Required work: Please return the listing exactly, line for line.

■ ■ ■ ■

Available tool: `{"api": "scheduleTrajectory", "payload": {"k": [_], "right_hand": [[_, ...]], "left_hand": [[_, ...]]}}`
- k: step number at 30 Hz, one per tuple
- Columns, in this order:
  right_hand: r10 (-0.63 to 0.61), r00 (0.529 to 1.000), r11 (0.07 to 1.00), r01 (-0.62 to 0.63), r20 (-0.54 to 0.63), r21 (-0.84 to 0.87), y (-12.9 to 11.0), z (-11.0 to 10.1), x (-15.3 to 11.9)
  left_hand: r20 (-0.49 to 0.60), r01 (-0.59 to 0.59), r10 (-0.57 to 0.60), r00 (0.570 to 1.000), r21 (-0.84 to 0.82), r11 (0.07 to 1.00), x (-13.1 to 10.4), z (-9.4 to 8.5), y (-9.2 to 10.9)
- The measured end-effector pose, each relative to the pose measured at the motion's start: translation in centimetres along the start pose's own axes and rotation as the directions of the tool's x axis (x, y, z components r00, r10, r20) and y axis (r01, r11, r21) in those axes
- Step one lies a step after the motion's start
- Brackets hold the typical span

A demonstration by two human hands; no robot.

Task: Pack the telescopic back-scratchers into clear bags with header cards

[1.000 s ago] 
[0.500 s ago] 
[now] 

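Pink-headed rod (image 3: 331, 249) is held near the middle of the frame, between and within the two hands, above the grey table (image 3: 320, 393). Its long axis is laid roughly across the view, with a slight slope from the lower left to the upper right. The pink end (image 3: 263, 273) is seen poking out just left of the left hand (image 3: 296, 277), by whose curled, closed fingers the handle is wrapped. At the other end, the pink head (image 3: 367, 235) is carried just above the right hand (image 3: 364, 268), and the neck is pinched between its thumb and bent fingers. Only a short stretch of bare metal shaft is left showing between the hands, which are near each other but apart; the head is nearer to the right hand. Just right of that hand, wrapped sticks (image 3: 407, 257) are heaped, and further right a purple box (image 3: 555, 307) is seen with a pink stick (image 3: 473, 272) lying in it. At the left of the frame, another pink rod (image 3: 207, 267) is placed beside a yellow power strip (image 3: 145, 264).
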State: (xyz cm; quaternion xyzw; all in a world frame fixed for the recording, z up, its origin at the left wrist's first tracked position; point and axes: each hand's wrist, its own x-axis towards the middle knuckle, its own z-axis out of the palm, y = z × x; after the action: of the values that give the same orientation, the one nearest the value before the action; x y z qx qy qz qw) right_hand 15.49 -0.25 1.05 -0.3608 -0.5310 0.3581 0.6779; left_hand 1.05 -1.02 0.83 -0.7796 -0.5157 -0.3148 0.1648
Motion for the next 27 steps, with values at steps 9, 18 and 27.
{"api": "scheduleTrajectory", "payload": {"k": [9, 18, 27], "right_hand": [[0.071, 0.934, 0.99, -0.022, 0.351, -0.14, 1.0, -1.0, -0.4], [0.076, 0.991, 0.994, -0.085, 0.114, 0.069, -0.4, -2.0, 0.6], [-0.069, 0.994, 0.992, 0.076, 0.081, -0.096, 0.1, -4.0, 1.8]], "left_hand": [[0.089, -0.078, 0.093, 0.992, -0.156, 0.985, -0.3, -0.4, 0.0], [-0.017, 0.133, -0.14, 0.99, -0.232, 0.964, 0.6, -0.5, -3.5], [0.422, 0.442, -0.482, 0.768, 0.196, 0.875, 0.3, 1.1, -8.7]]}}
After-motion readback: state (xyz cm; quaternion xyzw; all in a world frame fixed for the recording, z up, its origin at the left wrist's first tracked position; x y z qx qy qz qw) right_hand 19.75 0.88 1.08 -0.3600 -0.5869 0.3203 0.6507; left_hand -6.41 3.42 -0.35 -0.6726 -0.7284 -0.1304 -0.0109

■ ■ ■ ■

Answer box:
Available tool: `{"api": "scheduleTrajectory", "payload": {"k": [_], "right_hand": [[_, ...]], "left_hand": [[_, ...]]}}`
- k: step number at 30 Hz, one per tuple
- Columns, in this order:
  right_hand: r10 (-0.63 to 0.61), r00 (0.529 to 1.000), r11 (0.07 to 1.00), r01 (-0.62 to 0.63), r20 (-0.54 to 0.63), r21 (-0.84 to 0.87), y (-12.9 to 11.0), z (-11.0 to 10.1), x (-15.3 to 11.9)
  left_hand: r20 (-0.49 to 0.60), r01 (-0.59 to 0.59), r10 (-0.57 to 0.60), r00 (0.570 to 1.000), r21 (-0.84 to 0.82), r11 (0.07 to 1.00), x (-13.1 to 10.4), z (-9.4 to 8.5), y (-9.2 to 10.9)
- The measured end-effector pose, each relative to the pose measured at the motion's start: translation in centimetres along the start pose's own axes and rotation as the directions of the tool's x axis (x, y, z components r00, r10, r20) and y axis (r01, r11, r21) in those axes
- Step one lies a step after the motion's start
- Brackets hold the typical span

A demonstration by two human hands; no robot.

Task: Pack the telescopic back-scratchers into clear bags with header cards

[1.000 s ago] 
[0.500 s ago] 
[now] 

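Pink-headed rod (image 3: 331, 249) is held near the middle of the frame, between and within the two hands, above the grey table (image 3: 320, 393). Its long axis is laid roughly across the view, with a slight slope from the lower left to the upper right. The pink end (image 3: 263, 273) is seen poking out just left of the left hand (image 3: 296, 277), by whose curled, closed fingers the handle is wrapped. At the other end, the pink head (image 3: 367, 235) is carried just above the right hand (image 3: 364, 268), and the neck is pinched between its thumb and bent fingers. Only a short stretch of bare metal shaft is left showing between the hands, which are near each other but apart; the head is nearer to the right hand. Just right of that hand, wrapped sticks (image 3: 407, 257) are heaped, and further right a purple box (image 3: 555, 307) is seen with a pink stick (image 3: 473, 272) lying in it. At the left of the frame, another pink rod (image 3: 207, 267) is placed beside a yellow power strip (image 3: 145, 264).
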State: (xyz cm; quaternion xyzw; all in a world frame fixed for the recording, z up, its origin at the left wrist's first tracked position; point and axes: each hand's wrist, its own x-axis towards the middle knuckle, its own z-axis out of the palm, y = z × x; after the action: of the values that give the same orientation, the one nearest the value before the action; x y z qx qy qz qw) right_hand 15.49 -0.25 1.05 -0.3608 -0.5310 0.3581 0.6779; left_hand 1.05 -1.02 0.83 -0.7796 -0.5157 -0.3148 0.1648
Motion for the next 27 steps, with values at steps 9, 18 and 27.
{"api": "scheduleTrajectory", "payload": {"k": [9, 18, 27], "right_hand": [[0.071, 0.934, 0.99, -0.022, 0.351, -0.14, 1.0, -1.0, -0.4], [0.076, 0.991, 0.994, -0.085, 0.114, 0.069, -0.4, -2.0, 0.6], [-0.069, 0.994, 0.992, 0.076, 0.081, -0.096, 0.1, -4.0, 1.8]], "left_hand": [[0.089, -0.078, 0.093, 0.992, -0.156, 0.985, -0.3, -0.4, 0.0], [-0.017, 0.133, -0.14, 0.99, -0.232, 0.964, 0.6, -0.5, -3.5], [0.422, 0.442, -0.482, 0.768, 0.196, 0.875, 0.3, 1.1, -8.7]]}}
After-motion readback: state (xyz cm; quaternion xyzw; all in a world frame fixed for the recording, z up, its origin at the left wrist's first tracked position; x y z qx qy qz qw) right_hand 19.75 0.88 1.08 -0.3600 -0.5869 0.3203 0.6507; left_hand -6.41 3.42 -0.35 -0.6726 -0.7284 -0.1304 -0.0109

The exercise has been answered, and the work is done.